Data section:
· · ·

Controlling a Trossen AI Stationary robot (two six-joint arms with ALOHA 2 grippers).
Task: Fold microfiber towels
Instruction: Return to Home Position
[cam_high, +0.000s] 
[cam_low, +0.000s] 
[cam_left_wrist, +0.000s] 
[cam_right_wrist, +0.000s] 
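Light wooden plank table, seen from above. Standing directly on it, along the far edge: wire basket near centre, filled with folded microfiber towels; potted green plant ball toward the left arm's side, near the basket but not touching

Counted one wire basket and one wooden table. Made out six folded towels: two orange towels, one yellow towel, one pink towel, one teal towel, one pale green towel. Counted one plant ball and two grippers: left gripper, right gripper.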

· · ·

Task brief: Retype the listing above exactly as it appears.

Exercise output:
Controlling a Trossen AI Stationary robot (two six-joint arms with ALOHA 2 grippers).
Task: Fold microfiber towels
Instruction: Return to Home Position
[cam_high, +0.000s] 
[cam_low, +0.000s] 
[cam_left_wrist, +0.000s] 
[cam_right_wrist, +0.000s] 
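Light wooden plank table, seen from above. Standing directly on it, along the far edge: wire basket near centre, filled with folded microfiber towels; potted green plant ball toward the left arm's side, near the basket but not touching

Counted one wire basket and one wooden table. Made out six folded towels: two orange towels, one yellow towel, one pink towel, one teal towel, one pale green towel. Counted one plant ball and two grippers: left gripper, right gripper.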

That's the full output for the exercise.